Your response should consist of the entire listing, transcribed exactly, with every image left out.

+ + + + + + +

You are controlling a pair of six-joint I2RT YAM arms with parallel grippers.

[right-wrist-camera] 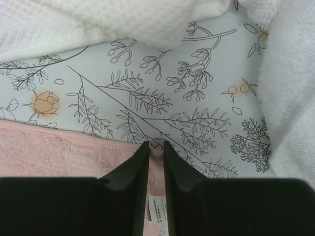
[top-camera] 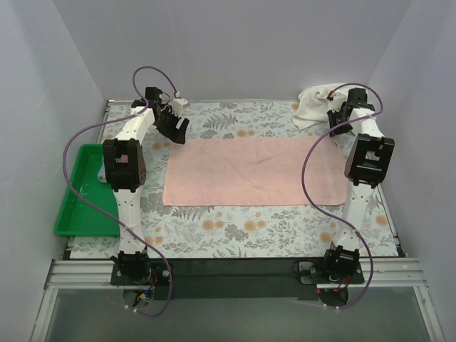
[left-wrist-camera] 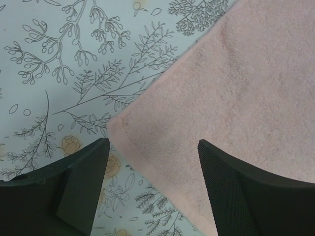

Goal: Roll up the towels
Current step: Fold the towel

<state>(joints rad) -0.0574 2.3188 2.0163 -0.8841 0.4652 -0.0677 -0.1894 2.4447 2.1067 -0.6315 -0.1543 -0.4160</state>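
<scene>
Towels share the flower-printed tabletop (top-camera: 235, 224): one spread flat, one bunched. At the left edge a green tray (top-camera: 82, 206) sits partly over the side, well apart from both cloths. Next, toward the far left corner, the left gripper (top-camera: 178, 135) hangs over the far left corner of the pink towel (top-camera: 249, 171). In the left wrist view its jaws stand wide apart, one finger (left-wrist-camera: 78, 182) over the bare print and the other above the cloth, with the hemmed corner between them. The pink towel lies flat in the middle of the tabletop, long side running left to right. At its far right corner the right gripper (top-camera: 333, 130) is down on the edge. The right wrist view shows its jaws almost together, pinching the pink hem with a small white label (right-wrist-camera: 156, 211) between them. Just beyond, in the far right corner, the white towel (top-camera: 310, 107) sits in a crumpled heap.
</scene>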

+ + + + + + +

### FINISHED EXERCISE:
You are controlling a pair of six-joint I2RT YAM arms with parallel grippers.

[right-wrist-camera] 
[top-camera] 
[left-wrist-camera] 

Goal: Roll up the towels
Current step: Fold the towel

<state>(joints rad) -0.0574 2.3188 2.0163 -0.8841 0.4652 -0.0677 -0.1894 2.4447 2.1067 -0.6315 -0.1543 -0.4160</state>
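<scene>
Towels share the flower-printed tabletop (top-camera: 235, 224): one spread flat, one bunched. At the left edge a green tray (top-camera: 82, 206) sits partly over the side, well apart from both cloths. Next, toward the far left corner, the left gripper (top-camera: 178, 135) hangs over the far left corner of the pink towel (top-camera: 249, 171). In the left wrist view its jaws stand wide apart, one finger (left-wrist-camera: 78, 182) over the bare print and the other above the cloth, with the hemmed corner between them. The pink towel lies flat in the middle of the tabletop, long side running left to right. At its far right corner the right gripper (top-camera: 333, 130) is down on the edge. The right wrist view shows its jaws almost together, pinching the pink hem with a small white label (right-wrist-camera: 156, 211) between them. Just beyond, in the far right corner, the white towel (top-camera: 310, 107) sits in a crumpled heap.
</scene>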

This concludes the exercise.